That's exactly what we will have if we reach peace right now. Except this state will have more living Ukrainians in it.

Your confirmation bias will continue to be well fed for the next year, as was predicted nearly half a year ago by the people who recognized the logistical limitations of the western artillery ammo shortage and production-mobilization lagging behind the Russians.

My initial bias was that Russia would score a quick victory. Then, influenced by my American media diet, I thought that the Russian economy would collapse and that the Ukraine counteroffensive, backed by advanced American weapons, would be effective.

When that didn't pan on I questioned my assumptions.

Reading the comments here, I believe that I have arrived at a more realistic stance than most people, who think things like reconquering Crimea are on the table still. I hope there is a cease fire because I don't think the war is winnable by Ukraine without unacceptable costs from the U.S. Confidence level: 80%.

You are (allegedly) a utilitarian. Trading real costs for theoretical units of value (utils) is the core conceit of utilitarianism as a model.

That's the problem isn't it? How do value these fuzzy future utils that rest on things like predictions of future actions of dictators? My prejudice is to take a "greedy algorithm" approach. Let's prefer the utils right in front of our face over hypothetical future utils (which might even be negative utils!). If you know finance, think of it like a present value calculation with a high discount rate.

People are FAR too confident about the future.

Yawn

Also. Please don't be a jerk, especially to people who are making an effort to argue an unpopular opinion.

That's exactly what we will have if we reach peace right now. Except this state will have more living Ukrainians in it.

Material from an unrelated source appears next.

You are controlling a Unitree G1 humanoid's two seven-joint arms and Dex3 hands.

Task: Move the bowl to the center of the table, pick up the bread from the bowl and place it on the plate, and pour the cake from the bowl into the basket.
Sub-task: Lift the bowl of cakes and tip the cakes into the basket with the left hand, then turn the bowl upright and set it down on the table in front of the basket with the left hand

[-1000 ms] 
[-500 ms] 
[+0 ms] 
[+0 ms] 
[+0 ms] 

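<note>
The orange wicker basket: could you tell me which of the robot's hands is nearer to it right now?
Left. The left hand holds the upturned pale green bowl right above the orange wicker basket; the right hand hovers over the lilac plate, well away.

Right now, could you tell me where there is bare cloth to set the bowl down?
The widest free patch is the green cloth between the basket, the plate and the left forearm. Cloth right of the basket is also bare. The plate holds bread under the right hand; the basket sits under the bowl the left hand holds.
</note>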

What makes you think Putin would accept a ceasefire proposal along the current line of control? All I have seen indicates to me that he is fully prepared to fight a years-long war of attrition until Ukraine runs out of either artillery shells or people, because he thinks at that point they will collapse like the Germans in 1918 and he can have the glorious march to Kiev he was denied at the start of the war. I don't see any incentive for him to stop halfway besides saving the lives of Russian soldiers dying in the trenches, and after all what's a few million dead compared to reuniting the motherland?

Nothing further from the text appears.